I found in myself at least three more “Orthodox Slants” on that poem up there:

First, it is all about grace. In a coal-sooted world, a world turned awfully ugly by what human beings are doing to it (I’m tempted to say here a “red dirt” world, but then human beings didn’t create red dirt), there still are – and always shall be – moments of unexpected beauty. Unexpected moments of sheer gift. At sunset, even the red-clay bed of a dry river can be astonishing to behold!

I am so serious about that, that I have noticed – over the years – that I amalways looking for flowers in otherwise tedious, soulless (if not downright ugly) scenes. They always have been signs of grace for me, even during those long long years when I had no idea what that was all about. I just didn’t realize whythis was so until my Forerunner to Messiah – “John the Buddhist” (see the “About” page to this blog) – put me on this path. (The role “John the Buddhist” played for me is another story for another time here.)

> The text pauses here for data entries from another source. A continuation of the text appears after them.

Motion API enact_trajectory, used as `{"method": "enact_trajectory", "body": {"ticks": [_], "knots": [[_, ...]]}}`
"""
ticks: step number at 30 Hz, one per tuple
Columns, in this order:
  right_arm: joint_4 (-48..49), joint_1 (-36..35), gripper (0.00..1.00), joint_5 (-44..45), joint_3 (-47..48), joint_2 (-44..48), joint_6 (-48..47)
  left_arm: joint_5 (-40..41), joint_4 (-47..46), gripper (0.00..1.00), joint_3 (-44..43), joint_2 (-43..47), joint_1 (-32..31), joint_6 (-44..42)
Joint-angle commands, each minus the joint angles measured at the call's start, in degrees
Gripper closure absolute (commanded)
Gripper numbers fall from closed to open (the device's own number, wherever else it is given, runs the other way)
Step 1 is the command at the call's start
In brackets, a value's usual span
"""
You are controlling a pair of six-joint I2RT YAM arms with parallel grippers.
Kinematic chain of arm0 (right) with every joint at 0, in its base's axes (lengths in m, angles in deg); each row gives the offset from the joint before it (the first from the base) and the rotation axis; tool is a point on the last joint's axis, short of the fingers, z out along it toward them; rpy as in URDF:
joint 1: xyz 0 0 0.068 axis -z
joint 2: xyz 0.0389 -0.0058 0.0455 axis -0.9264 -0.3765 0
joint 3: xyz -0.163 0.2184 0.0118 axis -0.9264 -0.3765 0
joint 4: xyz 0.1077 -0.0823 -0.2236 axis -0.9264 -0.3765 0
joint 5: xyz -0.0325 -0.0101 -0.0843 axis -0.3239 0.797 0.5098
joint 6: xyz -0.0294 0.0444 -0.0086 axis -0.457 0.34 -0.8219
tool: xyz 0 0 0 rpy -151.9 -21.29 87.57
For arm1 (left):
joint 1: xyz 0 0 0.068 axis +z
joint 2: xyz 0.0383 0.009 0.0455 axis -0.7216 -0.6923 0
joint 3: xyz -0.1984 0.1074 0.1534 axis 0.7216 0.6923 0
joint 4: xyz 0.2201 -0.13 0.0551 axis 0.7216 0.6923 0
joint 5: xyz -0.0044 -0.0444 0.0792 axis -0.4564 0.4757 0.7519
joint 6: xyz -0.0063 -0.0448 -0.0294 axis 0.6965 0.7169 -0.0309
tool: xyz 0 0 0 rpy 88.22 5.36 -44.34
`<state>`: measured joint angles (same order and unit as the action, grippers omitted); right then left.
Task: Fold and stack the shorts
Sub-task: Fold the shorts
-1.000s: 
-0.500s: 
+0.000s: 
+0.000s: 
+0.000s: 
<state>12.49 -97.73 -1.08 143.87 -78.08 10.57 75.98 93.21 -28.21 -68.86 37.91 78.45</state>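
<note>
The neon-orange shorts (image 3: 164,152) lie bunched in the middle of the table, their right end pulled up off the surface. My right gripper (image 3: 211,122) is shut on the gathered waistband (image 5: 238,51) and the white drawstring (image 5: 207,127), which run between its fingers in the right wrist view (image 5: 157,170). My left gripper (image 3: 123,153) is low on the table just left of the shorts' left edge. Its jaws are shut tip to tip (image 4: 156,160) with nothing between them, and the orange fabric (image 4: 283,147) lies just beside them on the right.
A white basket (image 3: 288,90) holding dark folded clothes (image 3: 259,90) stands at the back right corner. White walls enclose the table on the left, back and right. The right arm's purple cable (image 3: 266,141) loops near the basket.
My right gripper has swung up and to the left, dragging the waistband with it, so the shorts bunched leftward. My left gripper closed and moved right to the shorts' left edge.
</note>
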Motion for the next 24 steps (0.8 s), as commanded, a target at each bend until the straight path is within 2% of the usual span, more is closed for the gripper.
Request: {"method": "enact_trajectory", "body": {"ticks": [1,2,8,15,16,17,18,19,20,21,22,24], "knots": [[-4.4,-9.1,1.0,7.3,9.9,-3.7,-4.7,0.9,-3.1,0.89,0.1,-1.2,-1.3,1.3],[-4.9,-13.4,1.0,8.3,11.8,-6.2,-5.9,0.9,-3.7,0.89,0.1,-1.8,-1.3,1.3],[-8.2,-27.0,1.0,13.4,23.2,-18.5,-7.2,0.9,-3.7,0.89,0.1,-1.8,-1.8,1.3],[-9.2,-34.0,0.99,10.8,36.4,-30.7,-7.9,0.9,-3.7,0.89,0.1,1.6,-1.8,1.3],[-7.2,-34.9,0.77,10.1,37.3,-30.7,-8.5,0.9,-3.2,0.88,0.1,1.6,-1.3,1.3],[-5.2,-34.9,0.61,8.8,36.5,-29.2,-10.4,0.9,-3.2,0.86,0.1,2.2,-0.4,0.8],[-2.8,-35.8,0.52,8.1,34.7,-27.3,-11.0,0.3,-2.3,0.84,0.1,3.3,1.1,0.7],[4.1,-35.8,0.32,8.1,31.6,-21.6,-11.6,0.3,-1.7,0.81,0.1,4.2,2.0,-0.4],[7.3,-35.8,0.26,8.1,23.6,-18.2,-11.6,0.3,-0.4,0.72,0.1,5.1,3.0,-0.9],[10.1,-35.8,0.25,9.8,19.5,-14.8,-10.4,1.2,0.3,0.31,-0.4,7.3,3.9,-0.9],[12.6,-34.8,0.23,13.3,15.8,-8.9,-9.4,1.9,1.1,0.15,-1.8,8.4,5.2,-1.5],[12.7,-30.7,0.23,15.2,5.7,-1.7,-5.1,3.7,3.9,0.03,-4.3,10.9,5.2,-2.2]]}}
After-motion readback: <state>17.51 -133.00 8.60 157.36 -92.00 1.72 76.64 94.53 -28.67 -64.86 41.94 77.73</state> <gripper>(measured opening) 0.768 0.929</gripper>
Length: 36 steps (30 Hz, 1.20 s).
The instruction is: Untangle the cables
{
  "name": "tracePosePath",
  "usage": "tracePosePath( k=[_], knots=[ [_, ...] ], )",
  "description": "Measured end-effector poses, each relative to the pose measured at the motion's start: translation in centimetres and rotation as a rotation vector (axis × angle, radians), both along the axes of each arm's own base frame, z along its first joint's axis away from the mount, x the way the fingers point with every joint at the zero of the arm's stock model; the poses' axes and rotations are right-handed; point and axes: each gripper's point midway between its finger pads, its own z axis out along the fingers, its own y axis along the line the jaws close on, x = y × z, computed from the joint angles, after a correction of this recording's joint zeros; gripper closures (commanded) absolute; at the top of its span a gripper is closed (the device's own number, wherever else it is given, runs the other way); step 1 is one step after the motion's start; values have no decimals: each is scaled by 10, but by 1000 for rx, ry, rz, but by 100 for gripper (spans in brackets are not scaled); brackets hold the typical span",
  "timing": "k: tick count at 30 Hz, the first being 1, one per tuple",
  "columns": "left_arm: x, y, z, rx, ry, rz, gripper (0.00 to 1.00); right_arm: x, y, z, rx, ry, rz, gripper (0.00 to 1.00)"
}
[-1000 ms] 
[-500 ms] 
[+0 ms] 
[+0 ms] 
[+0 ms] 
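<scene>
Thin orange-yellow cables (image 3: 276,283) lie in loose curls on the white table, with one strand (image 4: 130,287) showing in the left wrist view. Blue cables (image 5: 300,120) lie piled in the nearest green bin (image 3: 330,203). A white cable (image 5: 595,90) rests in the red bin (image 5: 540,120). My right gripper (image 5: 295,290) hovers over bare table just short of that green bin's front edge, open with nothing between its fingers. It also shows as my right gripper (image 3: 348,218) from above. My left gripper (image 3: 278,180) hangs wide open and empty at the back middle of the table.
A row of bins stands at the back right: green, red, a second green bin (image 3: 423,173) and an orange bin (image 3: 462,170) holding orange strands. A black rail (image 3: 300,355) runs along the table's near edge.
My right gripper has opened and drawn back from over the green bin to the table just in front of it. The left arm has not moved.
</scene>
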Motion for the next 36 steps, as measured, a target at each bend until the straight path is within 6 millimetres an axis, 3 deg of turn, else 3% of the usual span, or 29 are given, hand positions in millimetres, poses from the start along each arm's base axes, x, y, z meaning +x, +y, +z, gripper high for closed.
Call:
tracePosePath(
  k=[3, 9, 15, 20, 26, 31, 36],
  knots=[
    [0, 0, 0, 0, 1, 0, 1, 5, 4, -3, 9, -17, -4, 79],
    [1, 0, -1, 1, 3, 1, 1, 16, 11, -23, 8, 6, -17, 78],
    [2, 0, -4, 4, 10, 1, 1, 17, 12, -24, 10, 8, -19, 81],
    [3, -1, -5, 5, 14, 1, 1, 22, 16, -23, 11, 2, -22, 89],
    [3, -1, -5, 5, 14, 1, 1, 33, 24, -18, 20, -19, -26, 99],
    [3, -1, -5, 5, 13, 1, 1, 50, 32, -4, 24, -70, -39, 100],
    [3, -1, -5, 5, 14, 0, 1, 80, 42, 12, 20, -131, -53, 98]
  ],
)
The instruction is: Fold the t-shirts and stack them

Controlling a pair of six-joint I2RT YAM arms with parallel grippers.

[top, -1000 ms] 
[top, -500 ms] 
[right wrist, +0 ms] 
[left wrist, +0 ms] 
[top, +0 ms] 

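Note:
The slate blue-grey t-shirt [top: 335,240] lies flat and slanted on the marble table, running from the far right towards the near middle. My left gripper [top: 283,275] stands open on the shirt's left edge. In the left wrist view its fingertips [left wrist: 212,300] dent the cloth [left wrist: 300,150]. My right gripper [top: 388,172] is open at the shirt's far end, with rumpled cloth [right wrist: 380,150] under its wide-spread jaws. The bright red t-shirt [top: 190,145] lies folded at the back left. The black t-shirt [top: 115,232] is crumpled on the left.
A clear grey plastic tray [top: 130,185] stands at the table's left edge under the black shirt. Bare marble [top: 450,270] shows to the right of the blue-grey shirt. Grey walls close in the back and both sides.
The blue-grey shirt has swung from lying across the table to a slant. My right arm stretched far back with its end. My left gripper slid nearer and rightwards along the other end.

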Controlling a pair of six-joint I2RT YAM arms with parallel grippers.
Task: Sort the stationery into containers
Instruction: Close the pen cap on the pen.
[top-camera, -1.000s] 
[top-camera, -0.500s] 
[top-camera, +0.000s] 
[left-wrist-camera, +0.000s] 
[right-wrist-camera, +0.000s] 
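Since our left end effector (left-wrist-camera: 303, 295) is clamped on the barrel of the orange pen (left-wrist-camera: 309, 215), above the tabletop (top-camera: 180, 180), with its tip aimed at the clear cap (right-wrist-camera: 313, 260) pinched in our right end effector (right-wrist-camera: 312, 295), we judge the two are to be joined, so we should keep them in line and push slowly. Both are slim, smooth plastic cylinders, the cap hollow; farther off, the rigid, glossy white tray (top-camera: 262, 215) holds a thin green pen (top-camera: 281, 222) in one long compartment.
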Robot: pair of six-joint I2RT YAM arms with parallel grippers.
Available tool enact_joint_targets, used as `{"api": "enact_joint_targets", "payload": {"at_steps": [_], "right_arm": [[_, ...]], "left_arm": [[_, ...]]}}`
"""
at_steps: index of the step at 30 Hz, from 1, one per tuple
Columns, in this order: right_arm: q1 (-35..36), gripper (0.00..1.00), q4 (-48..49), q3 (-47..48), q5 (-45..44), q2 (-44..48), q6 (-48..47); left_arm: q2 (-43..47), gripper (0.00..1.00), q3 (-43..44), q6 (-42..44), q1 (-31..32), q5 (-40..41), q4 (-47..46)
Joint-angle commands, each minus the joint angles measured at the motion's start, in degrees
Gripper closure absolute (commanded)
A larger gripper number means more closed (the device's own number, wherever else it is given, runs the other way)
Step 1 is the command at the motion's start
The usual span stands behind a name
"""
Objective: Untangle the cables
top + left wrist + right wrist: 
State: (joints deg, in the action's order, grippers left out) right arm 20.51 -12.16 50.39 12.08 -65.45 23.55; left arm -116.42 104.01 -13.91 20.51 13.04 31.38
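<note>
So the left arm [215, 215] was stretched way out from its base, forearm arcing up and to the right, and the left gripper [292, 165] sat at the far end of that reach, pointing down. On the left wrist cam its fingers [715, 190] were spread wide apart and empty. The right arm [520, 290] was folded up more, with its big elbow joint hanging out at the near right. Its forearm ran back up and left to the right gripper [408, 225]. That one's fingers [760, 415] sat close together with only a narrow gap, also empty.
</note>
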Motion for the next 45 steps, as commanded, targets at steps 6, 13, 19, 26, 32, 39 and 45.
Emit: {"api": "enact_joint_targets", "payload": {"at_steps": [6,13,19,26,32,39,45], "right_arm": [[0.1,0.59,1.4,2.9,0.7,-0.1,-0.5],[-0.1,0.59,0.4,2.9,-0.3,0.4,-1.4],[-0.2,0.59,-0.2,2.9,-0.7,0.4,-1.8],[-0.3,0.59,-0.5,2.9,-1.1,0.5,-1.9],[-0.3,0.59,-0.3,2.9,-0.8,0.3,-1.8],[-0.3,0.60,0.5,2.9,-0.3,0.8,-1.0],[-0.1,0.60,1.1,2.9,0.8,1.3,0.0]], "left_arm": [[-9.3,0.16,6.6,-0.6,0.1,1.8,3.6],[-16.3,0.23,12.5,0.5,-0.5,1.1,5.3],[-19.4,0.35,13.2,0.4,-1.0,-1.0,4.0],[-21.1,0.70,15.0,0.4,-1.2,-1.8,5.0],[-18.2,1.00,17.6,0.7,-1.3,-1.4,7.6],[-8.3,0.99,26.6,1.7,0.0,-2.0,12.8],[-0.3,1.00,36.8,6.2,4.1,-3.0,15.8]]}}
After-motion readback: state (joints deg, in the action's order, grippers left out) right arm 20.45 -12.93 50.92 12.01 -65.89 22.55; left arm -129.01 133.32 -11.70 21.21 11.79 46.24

Personally, that is what struck me as the most memorable thing about this moment of the lush orange bloom a dozen floors up the fire-escape side of an old, coal-sooted building. Grace. Beauty, which, to me, is nearly the same thing.

Second, it was a material “thing – a flower – that was so powerfully resonant with … well, with uncreated energies. And it was the sense of those uncreated energies – the sense (in me) that the beauty of the moment went far beyond that moment, without ever leaving the physical stuff of the moment behind – that spoke to me of God.

Get it? A physical, material “thing” became a Mysterion! A sacrament.

We Orthodox, I am delighted to be learning, believe not that this world will be annihilated when the Day of the Lord irrupts from profoundly within (or from above, beyond, through, whatever metaphor floats your boat) things … or from above, beyond, through things ... whatever metaphor floats your boat. But instead will be transfigured, just as Jesus was Transfigured.

Matter and space-time convey spirit just fine, thank you very much. Even coal-sooted old buildings are dripping with the stuff.

Third, the sight of a nearly luminescent, liquid-lush orange flower up against an old and tawdry sooted stack of bricks … and connecting it in my mind with something entirely different, in this case a sunset … reaffirms the interconnectedness of all things. The interbeing of all things.

That’s not physics (although it’s true in physics). And that’s not Buddhism, although that’s where I first learned about the “holographic” nature of all things ("interbeing," the “Net of Indra," etc.).

That’s Christ:

“…all things have been created through [Christ] and for him. He himself is before all things, and in him all things hold together”(Colossians 1:16b–17).

Quite a lot that I squeeze out of this dumpy little mind of mine, each time I read good literature, good poetry, and even when I write my own stuff, the word "good" conspicuously absent :-). That’s why I write my stuff, frankly, good or not (and it’s usually not): it is a spiritual discipline.

My own Mysterion from my own red dirt.